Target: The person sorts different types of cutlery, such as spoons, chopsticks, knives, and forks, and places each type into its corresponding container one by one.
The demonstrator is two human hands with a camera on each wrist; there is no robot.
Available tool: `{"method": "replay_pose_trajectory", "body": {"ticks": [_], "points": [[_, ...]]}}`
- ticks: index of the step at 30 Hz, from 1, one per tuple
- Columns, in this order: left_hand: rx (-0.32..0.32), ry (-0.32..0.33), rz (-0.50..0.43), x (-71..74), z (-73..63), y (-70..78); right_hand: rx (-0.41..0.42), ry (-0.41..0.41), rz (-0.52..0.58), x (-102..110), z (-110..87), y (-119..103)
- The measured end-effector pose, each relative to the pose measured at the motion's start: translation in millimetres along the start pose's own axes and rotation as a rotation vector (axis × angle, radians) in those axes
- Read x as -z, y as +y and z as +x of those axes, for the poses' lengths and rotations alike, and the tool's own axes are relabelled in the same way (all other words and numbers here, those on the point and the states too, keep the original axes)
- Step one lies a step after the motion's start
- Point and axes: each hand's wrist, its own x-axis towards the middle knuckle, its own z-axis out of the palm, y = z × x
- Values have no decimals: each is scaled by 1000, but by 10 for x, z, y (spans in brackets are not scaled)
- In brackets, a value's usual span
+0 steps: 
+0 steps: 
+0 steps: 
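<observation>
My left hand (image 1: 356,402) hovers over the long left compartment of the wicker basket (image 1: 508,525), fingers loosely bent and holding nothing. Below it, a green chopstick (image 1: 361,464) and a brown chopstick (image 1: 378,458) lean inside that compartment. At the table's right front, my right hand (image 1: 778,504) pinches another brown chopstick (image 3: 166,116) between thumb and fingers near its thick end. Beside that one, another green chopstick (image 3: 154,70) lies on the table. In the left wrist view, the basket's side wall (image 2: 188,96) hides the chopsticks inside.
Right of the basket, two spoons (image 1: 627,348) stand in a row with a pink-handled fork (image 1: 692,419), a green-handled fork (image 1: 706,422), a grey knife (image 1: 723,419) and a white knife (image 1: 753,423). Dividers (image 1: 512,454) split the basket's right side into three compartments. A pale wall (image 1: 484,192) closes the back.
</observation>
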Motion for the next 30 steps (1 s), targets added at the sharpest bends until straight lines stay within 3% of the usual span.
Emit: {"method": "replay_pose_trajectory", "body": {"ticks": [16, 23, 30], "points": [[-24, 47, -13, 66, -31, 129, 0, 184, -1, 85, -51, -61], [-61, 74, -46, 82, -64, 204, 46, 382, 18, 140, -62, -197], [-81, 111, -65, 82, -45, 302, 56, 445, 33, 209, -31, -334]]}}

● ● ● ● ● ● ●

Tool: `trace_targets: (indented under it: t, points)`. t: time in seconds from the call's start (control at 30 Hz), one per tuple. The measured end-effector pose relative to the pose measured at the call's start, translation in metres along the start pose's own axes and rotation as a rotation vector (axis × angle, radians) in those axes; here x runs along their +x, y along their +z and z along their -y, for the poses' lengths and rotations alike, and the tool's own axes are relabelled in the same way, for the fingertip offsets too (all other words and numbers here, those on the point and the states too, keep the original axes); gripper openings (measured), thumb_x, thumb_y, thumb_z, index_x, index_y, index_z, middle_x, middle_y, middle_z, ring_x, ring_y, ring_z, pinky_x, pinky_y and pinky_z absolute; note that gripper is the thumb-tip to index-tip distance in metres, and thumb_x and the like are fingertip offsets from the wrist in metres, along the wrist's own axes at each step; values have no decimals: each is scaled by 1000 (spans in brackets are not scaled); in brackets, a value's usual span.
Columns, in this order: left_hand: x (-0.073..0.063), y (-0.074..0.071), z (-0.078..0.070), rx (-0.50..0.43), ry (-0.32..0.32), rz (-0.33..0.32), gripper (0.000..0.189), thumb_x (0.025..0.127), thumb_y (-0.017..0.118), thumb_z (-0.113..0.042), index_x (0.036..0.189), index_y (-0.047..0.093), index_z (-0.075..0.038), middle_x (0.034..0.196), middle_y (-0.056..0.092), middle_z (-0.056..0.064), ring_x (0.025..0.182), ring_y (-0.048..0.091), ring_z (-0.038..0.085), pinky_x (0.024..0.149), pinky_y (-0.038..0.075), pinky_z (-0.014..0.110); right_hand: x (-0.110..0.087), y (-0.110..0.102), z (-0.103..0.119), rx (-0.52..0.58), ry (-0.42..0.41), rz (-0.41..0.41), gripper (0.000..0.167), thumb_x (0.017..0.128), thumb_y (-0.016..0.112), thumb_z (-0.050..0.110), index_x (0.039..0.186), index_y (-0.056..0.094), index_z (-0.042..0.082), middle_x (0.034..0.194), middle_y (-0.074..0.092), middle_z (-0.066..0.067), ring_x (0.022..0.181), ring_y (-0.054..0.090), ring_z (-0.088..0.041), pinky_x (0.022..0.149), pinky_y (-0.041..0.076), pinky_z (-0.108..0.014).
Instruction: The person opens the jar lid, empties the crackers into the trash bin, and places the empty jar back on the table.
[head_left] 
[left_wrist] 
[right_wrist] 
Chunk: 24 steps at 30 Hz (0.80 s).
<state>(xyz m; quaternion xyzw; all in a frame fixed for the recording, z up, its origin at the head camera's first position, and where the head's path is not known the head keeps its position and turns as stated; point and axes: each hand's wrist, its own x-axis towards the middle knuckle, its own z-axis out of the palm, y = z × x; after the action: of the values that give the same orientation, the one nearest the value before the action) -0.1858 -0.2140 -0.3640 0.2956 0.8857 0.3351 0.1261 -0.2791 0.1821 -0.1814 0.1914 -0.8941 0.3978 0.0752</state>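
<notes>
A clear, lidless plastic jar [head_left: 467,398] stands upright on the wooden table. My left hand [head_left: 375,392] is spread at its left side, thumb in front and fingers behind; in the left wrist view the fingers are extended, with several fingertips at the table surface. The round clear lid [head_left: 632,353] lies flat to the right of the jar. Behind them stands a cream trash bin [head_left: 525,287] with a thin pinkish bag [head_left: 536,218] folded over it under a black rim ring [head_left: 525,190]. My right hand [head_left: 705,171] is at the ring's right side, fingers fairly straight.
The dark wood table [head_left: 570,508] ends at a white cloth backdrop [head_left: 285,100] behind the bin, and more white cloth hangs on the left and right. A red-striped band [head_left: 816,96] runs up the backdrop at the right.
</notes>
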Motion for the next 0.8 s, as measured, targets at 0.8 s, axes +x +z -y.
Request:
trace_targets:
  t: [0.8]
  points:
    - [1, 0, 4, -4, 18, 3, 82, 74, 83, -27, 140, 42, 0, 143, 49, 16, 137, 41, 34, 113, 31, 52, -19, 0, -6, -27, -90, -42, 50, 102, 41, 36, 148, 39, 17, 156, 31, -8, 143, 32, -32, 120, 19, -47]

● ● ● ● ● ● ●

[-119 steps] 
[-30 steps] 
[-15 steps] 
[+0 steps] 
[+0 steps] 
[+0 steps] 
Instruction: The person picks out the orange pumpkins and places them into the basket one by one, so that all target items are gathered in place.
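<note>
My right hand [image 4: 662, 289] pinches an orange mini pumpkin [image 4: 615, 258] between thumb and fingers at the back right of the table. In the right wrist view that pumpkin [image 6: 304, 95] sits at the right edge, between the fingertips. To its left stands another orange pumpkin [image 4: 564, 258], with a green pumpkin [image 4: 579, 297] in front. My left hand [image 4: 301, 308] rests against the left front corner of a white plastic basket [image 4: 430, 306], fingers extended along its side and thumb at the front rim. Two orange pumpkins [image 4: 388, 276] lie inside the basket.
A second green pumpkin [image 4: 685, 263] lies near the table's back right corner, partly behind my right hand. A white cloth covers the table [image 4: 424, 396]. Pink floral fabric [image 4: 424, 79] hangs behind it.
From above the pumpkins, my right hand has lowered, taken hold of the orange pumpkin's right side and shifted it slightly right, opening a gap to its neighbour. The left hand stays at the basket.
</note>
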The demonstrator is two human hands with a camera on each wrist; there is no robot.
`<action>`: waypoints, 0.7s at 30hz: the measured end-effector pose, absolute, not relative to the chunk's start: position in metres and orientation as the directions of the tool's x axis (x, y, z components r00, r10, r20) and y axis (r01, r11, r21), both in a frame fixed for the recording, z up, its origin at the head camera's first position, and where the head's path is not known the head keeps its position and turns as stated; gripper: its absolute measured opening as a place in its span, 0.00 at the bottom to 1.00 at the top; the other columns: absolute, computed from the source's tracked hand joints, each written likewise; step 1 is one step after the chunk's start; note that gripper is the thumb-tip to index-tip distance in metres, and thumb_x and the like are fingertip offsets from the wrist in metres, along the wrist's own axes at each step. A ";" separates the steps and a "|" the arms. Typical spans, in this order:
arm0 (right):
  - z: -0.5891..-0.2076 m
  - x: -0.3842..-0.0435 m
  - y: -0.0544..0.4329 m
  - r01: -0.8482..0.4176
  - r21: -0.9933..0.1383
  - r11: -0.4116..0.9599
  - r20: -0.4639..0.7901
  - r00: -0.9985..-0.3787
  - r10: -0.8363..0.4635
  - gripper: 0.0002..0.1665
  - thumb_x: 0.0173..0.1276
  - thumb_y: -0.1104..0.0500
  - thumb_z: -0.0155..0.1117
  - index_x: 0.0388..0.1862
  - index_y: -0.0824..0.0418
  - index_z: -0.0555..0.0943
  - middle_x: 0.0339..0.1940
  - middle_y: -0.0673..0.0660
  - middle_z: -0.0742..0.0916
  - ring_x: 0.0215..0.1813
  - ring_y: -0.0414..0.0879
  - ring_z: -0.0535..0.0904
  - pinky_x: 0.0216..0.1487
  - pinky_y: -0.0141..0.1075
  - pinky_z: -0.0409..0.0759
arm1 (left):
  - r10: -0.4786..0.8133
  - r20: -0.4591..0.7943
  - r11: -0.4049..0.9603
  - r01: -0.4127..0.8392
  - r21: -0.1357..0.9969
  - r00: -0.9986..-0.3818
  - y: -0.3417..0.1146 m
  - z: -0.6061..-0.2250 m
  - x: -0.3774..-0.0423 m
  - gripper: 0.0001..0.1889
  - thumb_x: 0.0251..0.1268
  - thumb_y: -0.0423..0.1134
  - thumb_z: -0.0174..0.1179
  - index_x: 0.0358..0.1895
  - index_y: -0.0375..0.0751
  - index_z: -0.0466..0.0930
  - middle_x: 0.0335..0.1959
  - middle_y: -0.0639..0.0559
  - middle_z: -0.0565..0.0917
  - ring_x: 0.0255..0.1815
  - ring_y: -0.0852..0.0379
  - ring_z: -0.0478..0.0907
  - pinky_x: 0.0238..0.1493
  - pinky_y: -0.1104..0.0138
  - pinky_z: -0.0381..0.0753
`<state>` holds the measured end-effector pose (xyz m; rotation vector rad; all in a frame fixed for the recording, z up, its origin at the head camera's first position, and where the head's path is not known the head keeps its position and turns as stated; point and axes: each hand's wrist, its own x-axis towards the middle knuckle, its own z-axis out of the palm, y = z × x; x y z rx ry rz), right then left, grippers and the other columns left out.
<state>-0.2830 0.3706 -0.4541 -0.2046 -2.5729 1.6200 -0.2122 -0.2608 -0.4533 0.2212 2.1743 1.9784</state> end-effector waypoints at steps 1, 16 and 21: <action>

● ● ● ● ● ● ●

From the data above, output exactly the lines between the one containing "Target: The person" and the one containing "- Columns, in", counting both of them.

**Result of the exercise:**
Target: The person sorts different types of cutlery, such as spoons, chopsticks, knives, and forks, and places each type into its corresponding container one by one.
The demonstrator is two human hands with a camera on each wrist; there is no robot.
Available tool: `{"method": "replay_pose_trajectory", "body": {"ticks": [_], "points": [[_, ...]]}}`
- ticks: index of the step at 30 Hz, from 1, one per tuple
- Columns, in this order: left_hand: rx (-0.32..0.32), ry (-0.32..0.33), rz (-0.50..0.43), x (-71..74), z (-73..63), y (-70..78); right_hand: rx (-0.41..0.42), ry (-0.41..0.41), rz (-0.52..0.58), x (-102..110), z (-110..87), y (-119..103)

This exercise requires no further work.